Working on issue 754016

Working on issue 754016, for the past two days.

- Facundo's suggestion is when netloc does not start with '//', urlparse should
raise an value error. I am kind of analyzing how feasible it will be,
because urlparse is not only for url but for other schemes also, where path
name directly follows scheme name,
>>>urlparse.urlparse('mailto:orsenthil@example.com')
ParseResult(scheme='mailto', netloc='', path='o', params='', query='',
fragment='')

To give an idea of the various url forms which urlparse can take, I wrote this
test program



import urlparse

list_of_valid_urls=['g:h','http:g','http:','g','./g','g/',
'/g','//g','?y','g?y','g?y/./x','.','./','..',
'../','../g','../..','../../g','../../../g','./../g',
'./g/.','/./g','g/./h','g/../h','http:g','http:','http:?y',
'http:g?y','http:g?y/./x']

for url in list_of_valid_urls:
print 'url-> %s -> %s' % (url,urlparse.urlsplit(url))

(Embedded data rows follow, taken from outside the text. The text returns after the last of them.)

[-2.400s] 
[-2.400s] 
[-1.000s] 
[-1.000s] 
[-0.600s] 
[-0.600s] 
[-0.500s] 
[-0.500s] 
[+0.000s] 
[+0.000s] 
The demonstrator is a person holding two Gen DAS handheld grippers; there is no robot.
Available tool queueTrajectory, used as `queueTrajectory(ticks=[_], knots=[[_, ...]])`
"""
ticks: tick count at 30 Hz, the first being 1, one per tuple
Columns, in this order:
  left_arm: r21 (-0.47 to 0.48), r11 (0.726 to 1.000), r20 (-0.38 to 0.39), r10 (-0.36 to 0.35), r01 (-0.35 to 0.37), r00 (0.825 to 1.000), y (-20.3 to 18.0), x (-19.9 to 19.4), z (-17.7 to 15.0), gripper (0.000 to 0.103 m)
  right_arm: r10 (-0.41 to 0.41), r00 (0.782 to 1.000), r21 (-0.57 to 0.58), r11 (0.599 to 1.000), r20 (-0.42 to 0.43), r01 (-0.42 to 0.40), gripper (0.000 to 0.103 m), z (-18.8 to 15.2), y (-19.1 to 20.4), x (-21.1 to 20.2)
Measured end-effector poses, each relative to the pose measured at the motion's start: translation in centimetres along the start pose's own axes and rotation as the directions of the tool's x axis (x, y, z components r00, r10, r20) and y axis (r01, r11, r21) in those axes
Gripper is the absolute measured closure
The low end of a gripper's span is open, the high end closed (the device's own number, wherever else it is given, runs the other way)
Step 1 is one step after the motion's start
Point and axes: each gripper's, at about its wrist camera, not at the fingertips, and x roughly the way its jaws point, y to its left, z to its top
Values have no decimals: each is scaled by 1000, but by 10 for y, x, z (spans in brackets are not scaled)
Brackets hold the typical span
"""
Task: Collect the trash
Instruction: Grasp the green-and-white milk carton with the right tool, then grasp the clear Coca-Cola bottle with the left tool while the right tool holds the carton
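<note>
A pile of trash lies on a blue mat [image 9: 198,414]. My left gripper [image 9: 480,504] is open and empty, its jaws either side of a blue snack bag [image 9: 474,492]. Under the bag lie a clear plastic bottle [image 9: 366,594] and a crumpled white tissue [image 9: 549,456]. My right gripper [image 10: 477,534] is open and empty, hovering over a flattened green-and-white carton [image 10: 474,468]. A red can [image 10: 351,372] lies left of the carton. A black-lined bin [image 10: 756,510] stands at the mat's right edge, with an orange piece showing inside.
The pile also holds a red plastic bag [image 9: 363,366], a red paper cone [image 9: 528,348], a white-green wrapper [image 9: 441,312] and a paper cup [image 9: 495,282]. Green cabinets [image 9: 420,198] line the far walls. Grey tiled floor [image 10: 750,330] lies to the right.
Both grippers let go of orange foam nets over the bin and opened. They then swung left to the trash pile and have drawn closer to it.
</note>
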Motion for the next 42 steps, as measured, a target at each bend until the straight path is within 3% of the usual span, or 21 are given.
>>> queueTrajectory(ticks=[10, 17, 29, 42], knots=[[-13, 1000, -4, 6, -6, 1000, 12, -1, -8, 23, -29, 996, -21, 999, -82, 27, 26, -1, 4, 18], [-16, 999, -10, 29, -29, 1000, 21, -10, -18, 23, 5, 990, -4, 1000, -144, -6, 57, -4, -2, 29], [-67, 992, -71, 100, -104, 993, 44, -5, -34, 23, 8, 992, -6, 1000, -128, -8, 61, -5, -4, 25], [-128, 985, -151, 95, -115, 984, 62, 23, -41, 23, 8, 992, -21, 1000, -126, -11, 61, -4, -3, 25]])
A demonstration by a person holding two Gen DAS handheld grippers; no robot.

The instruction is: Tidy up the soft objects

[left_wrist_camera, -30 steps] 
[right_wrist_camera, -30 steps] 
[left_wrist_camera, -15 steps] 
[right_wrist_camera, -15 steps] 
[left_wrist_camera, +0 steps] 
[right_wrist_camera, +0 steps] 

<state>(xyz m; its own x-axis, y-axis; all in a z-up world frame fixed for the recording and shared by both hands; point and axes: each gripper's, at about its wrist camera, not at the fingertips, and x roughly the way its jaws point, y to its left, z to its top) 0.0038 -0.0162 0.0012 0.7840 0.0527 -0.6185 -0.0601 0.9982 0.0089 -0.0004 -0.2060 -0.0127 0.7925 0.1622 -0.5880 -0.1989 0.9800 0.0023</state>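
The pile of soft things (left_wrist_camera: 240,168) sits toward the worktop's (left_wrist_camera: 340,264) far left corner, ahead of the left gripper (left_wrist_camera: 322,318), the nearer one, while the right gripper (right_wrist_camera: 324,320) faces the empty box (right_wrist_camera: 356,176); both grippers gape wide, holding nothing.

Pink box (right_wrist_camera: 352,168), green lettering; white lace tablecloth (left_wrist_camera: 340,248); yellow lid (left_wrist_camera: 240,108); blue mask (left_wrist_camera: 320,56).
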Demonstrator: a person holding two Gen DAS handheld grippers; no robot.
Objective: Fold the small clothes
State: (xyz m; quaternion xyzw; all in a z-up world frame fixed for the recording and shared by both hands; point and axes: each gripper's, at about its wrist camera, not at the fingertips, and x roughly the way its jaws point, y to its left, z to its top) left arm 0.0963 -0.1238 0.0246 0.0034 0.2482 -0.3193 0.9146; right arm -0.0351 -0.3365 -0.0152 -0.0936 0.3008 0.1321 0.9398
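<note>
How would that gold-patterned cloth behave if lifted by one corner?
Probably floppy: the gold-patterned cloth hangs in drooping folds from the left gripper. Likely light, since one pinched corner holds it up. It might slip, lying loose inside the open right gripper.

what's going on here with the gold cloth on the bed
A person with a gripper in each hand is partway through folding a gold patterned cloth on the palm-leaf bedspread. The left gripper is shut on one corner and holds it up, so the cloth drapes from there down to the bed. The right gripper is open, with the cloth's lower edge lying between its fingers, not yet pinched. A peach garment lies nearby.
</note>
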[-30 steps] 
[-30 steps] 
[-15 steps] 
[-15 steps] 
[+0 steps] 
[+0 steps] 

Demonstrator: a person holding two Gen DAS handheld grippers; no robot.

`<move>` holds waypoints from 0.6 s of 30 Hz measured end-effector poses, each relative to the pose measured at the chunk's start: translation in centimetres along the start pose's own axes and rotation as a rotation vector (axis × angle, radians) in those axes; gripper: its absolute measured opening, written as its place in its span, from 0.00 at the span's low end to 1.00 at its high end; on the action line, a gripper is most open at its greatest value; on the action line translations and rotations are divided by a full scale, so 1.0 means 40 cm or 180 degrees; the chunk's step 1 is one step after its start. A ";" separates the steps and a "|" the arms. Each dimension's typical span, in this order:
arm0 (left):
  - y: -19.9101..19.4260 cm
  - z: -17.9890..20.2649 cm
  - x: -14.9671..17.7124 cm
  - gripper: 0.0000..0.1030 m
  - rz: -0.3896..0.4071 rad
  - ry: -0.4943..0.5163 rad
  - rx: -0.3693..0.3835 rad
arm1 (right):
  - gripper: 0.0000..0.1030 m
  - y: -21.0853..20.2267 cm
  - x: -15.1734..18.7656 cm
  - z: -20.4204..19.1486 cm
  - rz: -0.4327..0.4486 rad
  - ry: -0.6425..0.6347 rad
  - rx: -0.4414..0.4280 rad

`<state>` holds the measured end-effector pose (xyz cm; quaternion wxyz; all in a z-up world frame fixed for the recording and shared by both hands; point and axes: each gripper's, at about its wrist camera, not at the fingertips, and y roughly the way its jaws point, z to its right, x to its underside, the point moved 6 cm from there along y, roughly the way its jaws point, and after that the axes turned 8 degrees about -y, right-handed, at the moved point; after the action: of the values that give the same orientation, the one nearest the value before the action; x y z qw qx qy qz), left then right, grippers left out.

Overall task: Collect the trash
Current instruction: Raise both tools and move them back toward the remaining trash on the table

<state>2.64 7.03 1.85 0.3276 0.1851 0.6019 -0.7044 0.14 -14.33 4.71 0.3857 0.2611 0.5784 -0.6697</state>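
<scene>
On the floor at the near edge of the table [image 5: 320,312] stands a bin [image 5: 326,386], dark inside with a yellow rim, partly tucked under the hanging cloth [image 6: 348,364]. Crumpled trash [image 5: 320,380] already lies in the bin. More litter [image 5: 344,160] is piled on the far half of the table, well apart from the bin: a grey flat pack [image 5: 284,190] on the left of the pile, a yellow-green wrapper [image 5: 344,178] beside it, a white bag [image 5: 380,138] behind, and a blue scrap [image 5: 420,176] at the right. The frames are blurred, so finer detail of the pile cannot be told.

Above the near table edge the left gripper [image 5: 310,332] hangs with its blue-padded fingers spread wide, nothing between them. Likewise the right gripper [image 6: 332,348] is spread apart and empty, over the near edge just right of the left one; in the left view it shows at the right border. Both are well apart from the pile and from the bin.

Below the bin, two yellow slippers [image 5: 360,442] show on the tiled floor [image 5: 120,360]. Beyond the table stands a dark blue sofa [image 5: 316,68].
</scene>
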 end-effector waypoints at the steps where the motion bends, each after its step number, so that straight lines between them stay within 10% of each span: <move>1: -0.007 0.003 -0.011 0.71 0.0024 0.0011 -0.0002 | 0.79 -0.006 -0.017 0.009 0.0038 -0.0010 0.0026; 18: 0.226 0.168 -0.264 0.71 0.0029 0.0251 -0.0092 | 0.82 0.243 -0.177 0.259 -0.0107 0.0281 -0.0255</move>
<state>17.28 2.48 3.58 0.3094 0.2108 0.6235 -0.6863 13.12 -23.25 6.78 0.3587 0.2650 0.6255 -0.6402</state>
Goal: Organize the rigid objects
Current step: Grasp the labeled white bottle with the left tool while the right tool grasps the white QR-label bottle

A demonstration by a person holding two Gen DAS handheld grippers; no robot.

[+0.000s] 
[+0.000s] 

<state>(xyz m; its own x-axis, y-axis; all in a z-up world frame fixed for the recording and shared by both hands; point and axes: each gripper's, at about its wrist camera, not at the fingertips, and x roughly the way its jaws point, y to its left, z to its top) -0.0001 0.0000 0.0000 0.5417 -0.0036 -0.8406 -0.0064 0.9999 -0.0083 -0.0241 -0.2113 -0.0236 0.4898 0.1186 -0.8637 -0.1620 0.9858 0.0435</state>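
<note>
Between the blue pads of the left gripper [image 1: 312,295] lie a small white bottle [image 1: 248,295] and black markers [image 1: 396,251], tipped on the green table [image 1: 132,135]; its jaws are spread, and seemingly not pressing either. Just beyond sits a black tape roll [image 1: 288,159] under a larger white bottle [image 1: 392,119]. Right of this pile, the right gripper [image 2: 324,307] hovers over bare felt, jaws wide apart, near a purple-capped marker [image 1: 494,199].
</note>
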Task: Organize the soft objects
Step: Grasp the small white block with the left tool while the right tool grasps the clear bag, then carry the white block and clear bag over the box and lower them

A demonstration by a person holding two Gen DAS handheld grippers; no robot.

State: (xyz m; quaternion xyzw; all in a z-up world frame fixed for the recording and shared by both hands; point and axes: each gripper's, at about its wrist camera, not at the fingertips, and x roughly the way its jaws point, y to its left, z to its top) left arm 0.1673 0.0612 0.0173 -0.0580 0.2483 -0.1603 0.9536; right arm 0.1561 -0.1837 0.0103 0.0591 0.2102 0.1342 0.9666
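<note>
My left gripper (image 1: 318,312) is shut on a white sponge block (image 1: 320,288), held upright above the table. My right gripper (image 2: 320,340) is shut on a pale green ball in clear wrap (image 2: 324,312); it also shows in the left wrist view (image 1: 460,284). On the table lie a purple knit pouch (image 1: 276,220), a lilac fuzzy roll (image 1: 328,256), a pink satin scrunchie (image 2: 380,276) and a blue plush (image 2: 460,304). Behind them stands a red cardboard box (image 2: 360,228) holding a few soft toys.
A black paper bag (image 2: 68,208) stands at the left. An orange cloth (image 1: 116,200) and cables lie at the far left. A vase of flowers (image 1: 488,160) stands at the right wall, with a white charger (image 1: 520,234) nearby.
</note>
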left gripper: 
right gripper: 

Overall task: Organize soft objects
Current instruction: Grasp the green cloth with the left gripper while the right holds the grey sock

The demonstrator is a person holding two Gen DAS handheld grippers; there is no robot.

- The ValueError suggestion needs some mroe thought and discussion I believe.

_ My current solution stands at Documentation fix highlighting the need for
compliance with RFC when mentioning netloc value.
netloc should be //netloc.


_ In the same bug, there was an error pointed out by Antony that patch fails
for url 'http:' with an index error.
Yes, thats the mistake I made in the patch, wherein I referenced the character beyound ':' to check if that is a digit. When the character itself is not present., then index error results. The tests did not catch it as well.

I have corrected it now, added tests to it.

But just I added test to 'http:', I added test for 'http:','ftp:' as well.
And recognized that the current urlparse fails for the same reason as old patch
failed.

>>> urlparse.urlparse('https:')
Traceback (most recent call last):
File "<stdin>", line 1, in <module>
File "/usr/local/lib/python2.6/urlparse.py", line 107, in urlparse
tuple = urlsplit(url, scheme, allow_fragments)
File "/usr/local/lib/python2.6/urlparse.py", line 164, in urlsplit
scheme, url = url[:i].lower(),url[i+1]
IndexError: string index out of range
>>> urlparse.urlparse('ftp:')
Traceback (most recent call last):
File "<stdin>", line 1, in <module>
File "/usr/local/lib/python2.6/urlparse.py", line 107, in urlparse
tuple = urlsplit(url, scheme, allow_fragments)
File "/usr/local/lib/python2.6/urlparse.py", line 164, in urlsplit
scheme, url = url[:i].lower(),url[i+1]
IndexError: string index out of range
>>>

http: does not fail because urlparse handles it as a special case.

Got to give some more thought on this today evening. It could lead to more some
changes to urlparse to handle 'scheme:' as a valid input for scheme, instead of
it failing as an IndexError.

--
O.R.Senthil Kumaran
http://uthcode.sarovar.org

1 comment:

Facundo Batista said...

Note that for HTTP, the scheme also is followed by the netloc (with a ":" in the middle).

The detail is that the netloc should always start with a "//".